Althea invested $10,000 for one year, part at 7% and part at 6 1/4%. If she earned a total interest of
$656.50, how much was invested at each rate?
x = amount at 7%
y = amount at 6.25%
x + y = 10,000 or x = 10,000 - y
.07x + .0625y = 656.50
You can solve by substitution:
.07(10,000 - y) +.0625y = 656.50
Let's assume Althea invested x dollars at 7% and y dollars at 6 1/4%.
The interest earned from the investment at 7% is given by:
0.07x
The interest earned from the investment at 6 1/4% is given by:
0.0625y
According to the information given, the total interest earned is $656.50. So, we have the equation:
0.07x + 0.0625y = 656.50
We also know that the total amount invested is $10,000. So, we have the equation:
x + y = 10,000
We can use these two equations to solve for x and y.
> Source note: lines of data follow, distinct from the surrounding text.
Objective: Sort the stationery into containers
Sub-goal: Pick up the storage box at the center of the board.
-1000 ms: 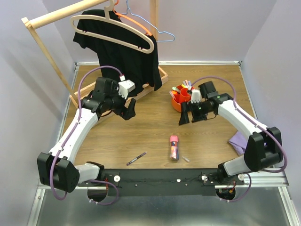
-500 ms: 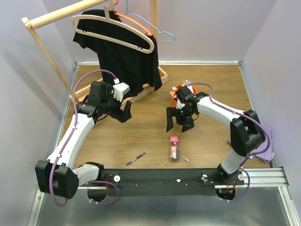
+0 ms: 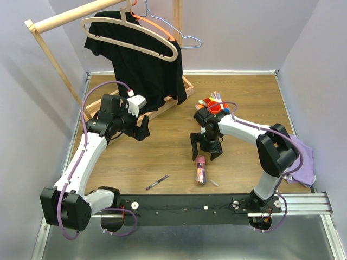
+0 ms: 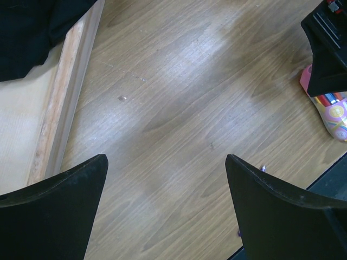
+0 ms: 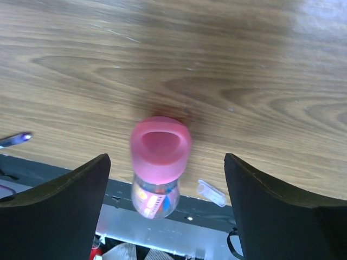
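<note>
Near-edge centre of worktop, top cam: stubby pink tube lies on its side. Pink cap faces far edge; clear body w/ colourful print points at near edge.
Right gripper, top cam: right gripper sits over the tube's cap end, jaws spread, one each side. Can't tell contact from here.
Organiser, top cam: orange organiser is right of centre toward far edge, w/ pens/markers standing in it. Right arm hides its near side, so compartments unreadable.
Loose pen, top cam: slim pen lies flat by near edge, left of centre. Dark, exact colour unclear.
Left gripper, top cam: left gripper is over left half, near rack base, jaws spread, nothing between.
Left wrist cam: left gripper is wide apart over bare wood. Tube is cut off at right edge, partly behind a black finger of the other gripper. Rack base at left.
Right wrist cam: right gripper is spread, w/ tube between the fingers and a gap on both sides, so no touch. Cap is round and pink, seen end-on; body is foreshortened, print blurred. Small clear cap lies just right of tube. Pen tip is cut off at left.
</note>
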Robot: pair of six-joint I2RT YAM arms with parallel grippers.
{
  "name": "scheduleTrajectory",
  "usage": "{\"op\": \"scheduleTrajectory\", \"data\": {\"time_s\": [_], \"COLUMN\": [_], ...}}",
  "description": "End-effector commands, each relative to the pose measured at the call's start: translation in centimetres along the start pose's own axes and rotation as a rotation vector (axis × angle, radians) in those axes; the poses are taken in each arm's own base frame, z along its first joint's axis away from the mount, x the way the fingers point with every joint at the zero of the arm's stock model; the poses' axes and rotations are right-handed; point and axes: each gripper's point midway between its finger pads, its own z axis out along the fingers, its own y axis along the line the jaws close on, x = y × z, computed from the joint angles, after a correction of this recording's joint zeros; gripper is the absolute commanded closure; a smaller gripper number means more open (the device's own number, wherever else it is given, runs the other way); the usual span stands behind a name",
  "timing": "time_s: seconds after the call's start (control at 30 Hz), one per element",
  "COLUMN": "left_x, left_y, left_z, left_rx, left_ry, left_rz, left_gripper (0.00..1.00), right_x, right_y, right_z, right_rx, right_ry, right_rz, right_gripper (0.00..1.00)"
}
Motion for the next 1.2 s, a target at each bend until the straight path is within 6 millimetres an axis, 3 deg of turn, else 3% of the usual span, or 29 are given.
{"op": "scheduleTrajectory", "data": {"time_s": [0.0, 0.17, 0.43, 0.57, 0.6, 0.63, 0.67, 0.77, 0.9, 1.0, 1.17], "left_x": [-0.3, 0.0, 0.7, 0.8, 0.8, 0.8, 0.5, 0.0, -0.5, -1.1, -2.5], "left_y": [-0.2, -0.2, -0.1, -0.2, -0.2, -0.2, -0.2, -0.1, -0.1, -0.1, 0.2], "left_z": [0.0, 0.0, -0.1, -0.1, -0.1, -0.2, -0.3, -0.7, -1.2, -1.4, -1.0], "left_rx": [0.011, 0.007, 0.007, 0.008, 0.007, 0.007, 0.008, 0.000, 0.002, 0.005, 0.017], "left_ry": [-0.021, -0.021, -0.020, -0.024, -0.023, -0.024, -0.030, -0.036, -0.030, -0.035, -0.041], "left_rz": [-0.009, -0.012, -0.023, -0.024, -0.026, -0.029, -0.026, -0.015, 0.005, 0.023, 0.039], "left_gripper": [0.01, 0.01, 0.01, 0.01, 0.01, 0.01, 0.01, 0.01, 0.01, 0.01, 0.01], "right_x": [1.7, 1.6, 1.8, 2.1, 2.1, 1.8, 1.2, -1.8, -5.9, -7.7, -9.6], "right_y": [-1.2, -0.6, 0.5, 0.6, 0.6, 0.9, 1.0, 3.3, 7.0, 7.4, 5.8], "right_z": [1.4, 2.4, 3.1, 3.3, 3.4, 3.2, 2.8, -0.6, -8.5, -13.4, -16.9], "right_rx": [0.046, 0.012, 0.011, 0.036, 0.036, 0.031, 0.036, -0.036, -0.161, -0.173, -0.090], "right_ry": [0.059, 0.075, 0.089, 0.102, 0.102, 0.092, 0.067, -0.083, -0.376, -0.577, -0.799], "right_rz": [0.037, 0.020, -0.024, -0.041, -0.043, -0.048, -0.060, -0.139, -0.261, -0.331, -0.400], "right_gripper": [0.12, 0.26, 0.39, 0.64, 0.88, 0.99, 0.99, 0.99, 0.99, 0.99, 0.99]}}
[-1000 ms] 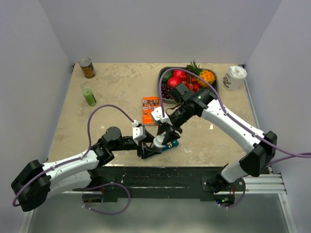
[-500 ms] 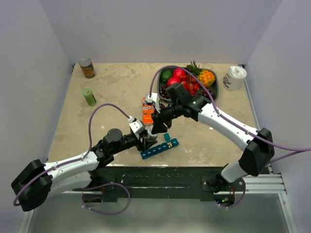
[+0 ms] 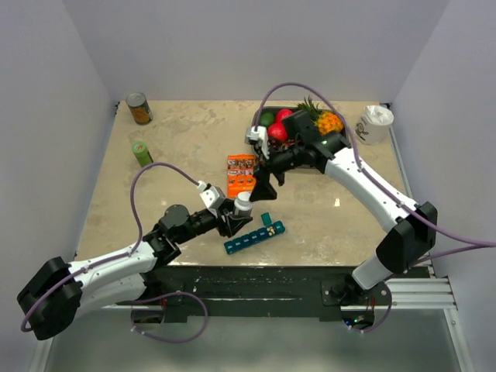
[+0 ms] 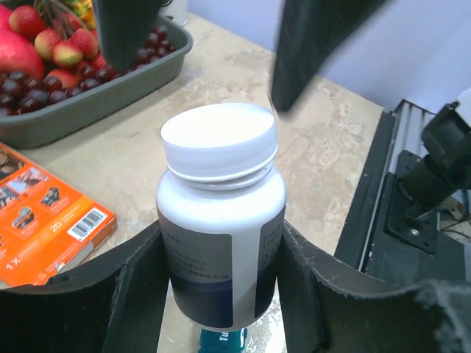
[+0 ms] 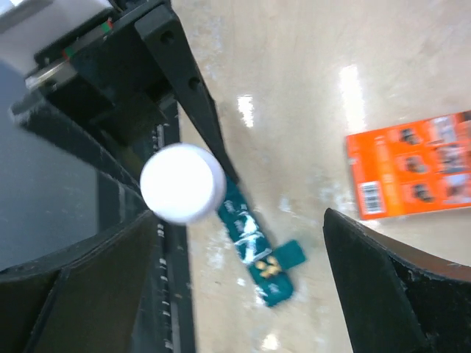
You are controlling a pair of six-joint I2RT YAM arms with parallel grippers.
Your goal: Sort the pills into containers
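Observation:
A white bottle (image 4: 221, 220) with a blue-purple label and its white cap on stands upright between the fingers of my left gripper (image 4: 221, 294), which is shut on it. In the top view this left gripper (image 3: 235, 215) holds the bottle (image 3: 243, 203) just above the table. The teal containers (image 3: 254, 235) lie as one strip below it. One end compartment is open, with yellow pills (image 5: 268, 269) inside the containers (image 5: 254, 246). My right gripper (image 3: 263, 186) hangs open above and beyond the bottle cap (image 5: 182, 182), holding nothing.
A flat orange box (image 3: 241, 174) lies just behind the bottle. A grey tray (image 3: 342, 146) of fruit stands at the back right, with a white cup (image 3: 375, 124) beside it. A green can (image 3: 142, 153) and a tin (image 3: 139, 108) stand at the back left.
My right gripper has opened and drawn back up toward the fruit tray, away from the bottle. My left gripper has carried the bottle back, off the strip's left end.

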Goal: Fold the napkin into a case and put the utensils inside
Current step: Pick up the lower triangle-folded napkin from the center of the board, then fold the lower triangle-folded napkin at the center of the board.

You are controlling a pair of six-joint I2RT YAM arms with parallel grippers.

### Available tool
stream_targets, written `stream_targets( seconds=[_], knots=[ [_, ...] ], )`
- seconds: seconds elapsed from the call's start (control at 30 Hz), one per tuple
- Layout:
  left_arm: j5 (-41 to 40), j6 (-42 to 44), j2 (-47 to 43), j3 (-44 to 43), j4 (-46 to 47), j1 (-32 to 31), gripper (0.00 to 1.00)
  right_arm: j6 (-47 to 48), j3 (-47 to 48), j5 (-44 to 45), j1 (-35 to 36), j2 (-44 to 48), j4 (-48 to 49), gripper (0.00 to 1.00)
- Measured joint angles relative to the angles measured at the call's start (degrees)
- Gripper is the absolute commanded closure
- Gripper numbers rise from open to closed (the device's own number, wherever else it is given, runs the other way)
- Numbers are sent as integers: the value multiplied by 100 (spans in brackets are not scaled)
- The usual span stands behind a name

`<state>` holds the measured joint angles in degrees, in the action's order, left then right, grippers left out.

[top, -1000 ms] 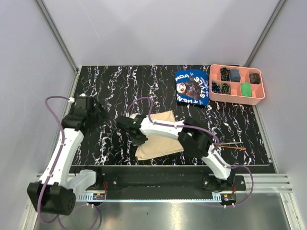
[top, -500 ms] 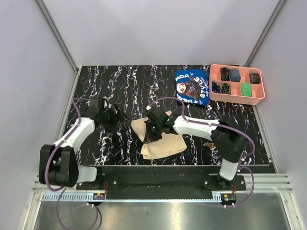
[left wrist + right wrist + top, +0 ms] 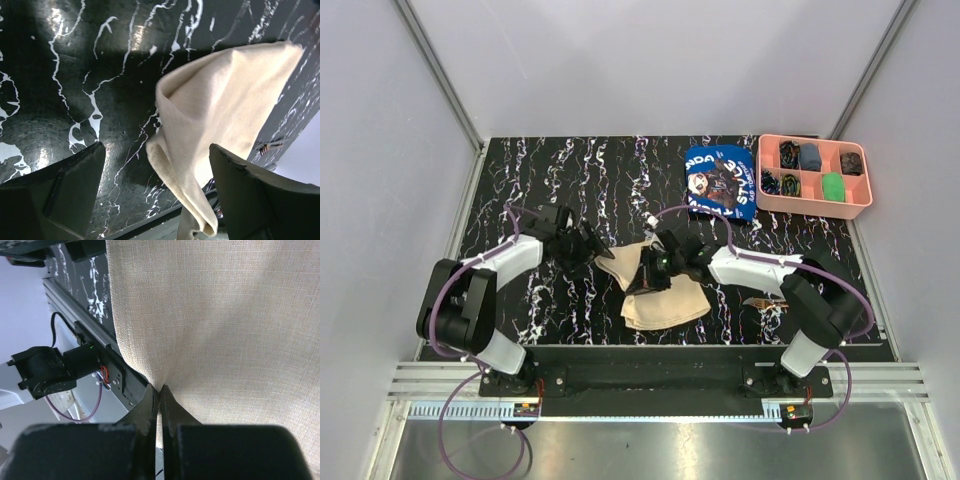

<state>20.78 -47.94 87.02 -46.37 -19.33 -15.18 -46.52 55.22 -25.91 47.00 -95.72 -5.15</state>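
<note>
At centre of black white-veined worktop (image 3: 550, 175): large plain beige cloth napkin (image 3: 670, 300), loosely folded, left part lifted off surface. Only overhead view shows blue printed cloth (image 3: 720, 183) and pink compartment tray (image 3: 815, 207) at far right, well apart from napkin. Right wrist view: right jaws pinched shut on raised napkin fold (image 3: 225, 330); overhead, arm hides this grip. Left wrist view: left jaws spread wide, holding nothing, napkin peak (image 3: 220, 110) ahead between them. Thin brown item (image 3: 765, 301) beside right arm too small to identify.
</note>
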Motion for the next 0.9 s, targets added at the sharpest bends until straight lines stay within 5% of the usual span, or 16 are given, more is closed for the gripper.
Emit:
stream_targets(
  seconds=[0.27,0.4,0.63,0.9],
  knots=[
    [-131,-332,385,-345,188,-136,31,-52,-461,-592,-256,44,669,100],
    [-131,-446,518,-492,289,-227,66,-81,-643,-942,-409,44,992,100],
    [-205,-498,728,-1064,83,-382,100,-83,-905,-1606,-892,31,1357,100],
    [-1021,-463,1294,-2332,-1056,-957,100,138,-975,-2321,-1375,-404,1412,100]
  ],
)
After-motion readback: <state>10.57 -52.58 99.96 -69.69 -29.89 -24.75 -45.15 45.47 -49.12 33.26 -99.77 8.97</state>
Let's multiply the second equation by 0.07 to eliminate x:
0.07x + 0.07y = 700
Now, subtract this equation from the first equation:
0.07x + 0.0625y - (0.07x + 0.07y) = 656.50 - 700
Simplifying the equation:
0.07x - 0.07x + 0.0625y - 0.07y = -43.50
Combining like terms:
-0.0075y = -43.50
Dividing both sides by -0.0075:
y = (-43.50)/(-0.0075)
y ≈ 5800
Substituting the value of y back into the second equation:
x + 5800 = 10,000
Simplifying the equation:
x = 10,000 - 5800
x ≈ 4200
Therefore, Althea invested approximately $4,200 at 7% and $5,800 at 6 1/4%.
To find out how much Althea invested at each rate, let's set up equations based on the given information.
Let x be the amount invested at 7% and y be the amount invested at 6 1/4%.
We know that Althea invested a total of $10,000, so we have:
x + y = 10000
The interest earned on the amount invested at 7% can be calculated using the formula: Interest = Principal * Rate * Time.
In this case, the interest earned on the amount invested at 7% is 7% of x.
The interest earned on the amount invested at 6 1/4% can be calculated using the same formula. However, it's important to convert the percentage to decimal form. 6 1/4% is equal to 6.25%. So, the interest earned on the amount invested at 6 1/4% is 6.25% of y.
The total interest earned is given as $656.50, so we have:
0.07x + 0.0625y = 656.50
Now, we can solve this system of equations to find the values of x and y.
Method 1: Substitution
1. Solve the first equation for x: x = 10000 - y.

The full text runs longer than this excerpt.